Support Matroska CueDuration and CueRelativePosition for better subtitle handling on seeks

GoogleCodeExporter commented 9 years ago

See Matroska specs for the details on the elements.

The basic idea is to "cherry-pick" subtitle frames that are still valid at the 
target seek point out of the file, so that you immediately get subs after the 
seek.

A few samples are archived locally.

Original issue reported on code.google.com by h.lepp...@gmail.com on 12 Dec 2012 at 7:27

GoogleCodeExporter commented 9 years ago

To add a bit more to the mystery, 

I cannot seem to reproduce this if I remux my sample in #44 which used 
--timecode-scale 10000 (0.01ms precision),
with the default --timecode-scale 1000000 (1.0ms precision).

Original comment by cyber.sp...@gmail.com on 20 Mar 2015 at 3:00

GoogleCodeExporter commented 9 years ago

I can see the problems happening even with the vanilla nightly so I think this 
belongs into a separate bug report.

Original comment by sneaker...@googlemail.com on 20 Mar 2015 at 3:20

GoogleCodeExporter commented 9 years ago

You seem to be correct...

Testing now, I can actually reproduce the problem with the sample in #44 with 
every LAV release on Github (0.60.1, 0.61, 0.61.1, 0.61.2, 0.62, 0.63, 0.64) as 
well as nightly builds. The bug seems to be LAV specific as well, since I 
cannot reproduce it with Haali or Gabest splitters.

Original comment by cyber.sp...@gmail.com on 20 Mar 2015 at 3:59

GoogleCodeExporter commented 9 years ago

Other than the unrelated issue, does the patch seem to work properly for 
everyone now? Then I will give it a final review and merge it soon.

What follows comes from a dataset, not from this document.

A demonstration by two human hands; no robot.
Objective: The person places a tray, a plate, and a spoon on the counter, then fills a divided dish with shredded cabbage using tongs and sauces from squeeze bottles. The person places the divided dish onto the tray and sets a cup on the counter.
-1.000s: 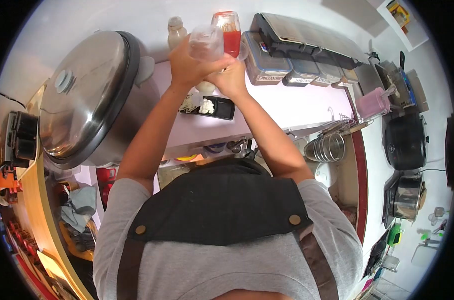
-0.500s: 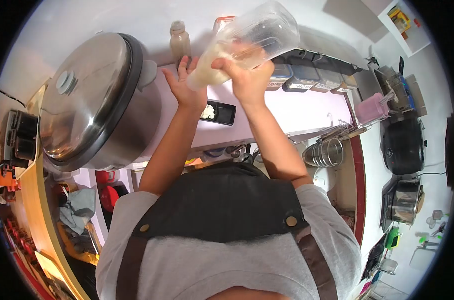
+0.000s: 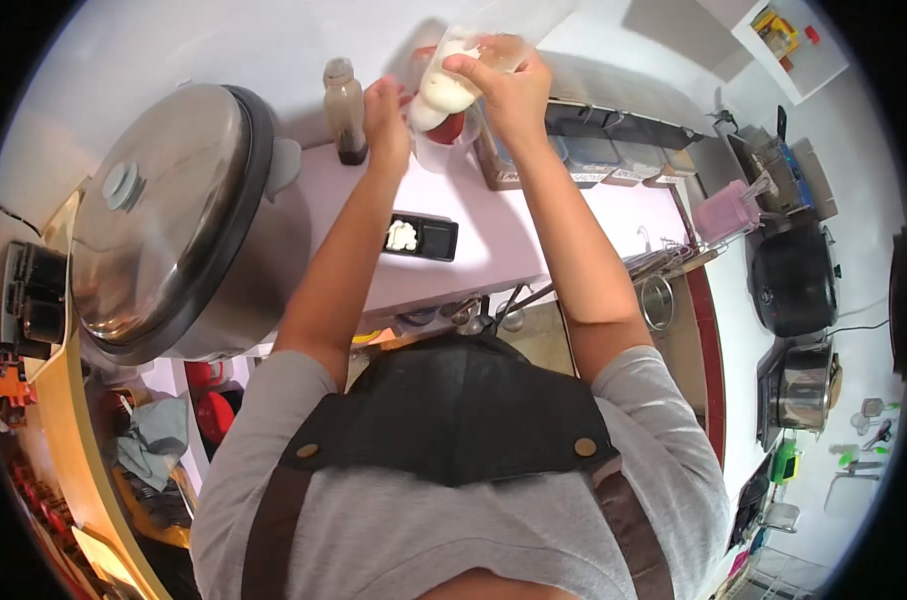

Original comment by h.lepp...@gmail.com on 24 Mar 2015 at 10:21

GoogleCodeExporter commented 9 years ago

I have tested mkvmerge 7.7.0 and ffmpeg files and didn't notice any issues.

Original comment by sneaker...@googlemail.com on 24 Mar 2015 at 10:40

GoogleCodeExporter commented 9 years ago

The attached sample seems to behave strangely when used with madVR. Upon seek, 
sometimes the majority of the subtitles for the frame are missing. After a 
second or so, it recovers and displays correctly.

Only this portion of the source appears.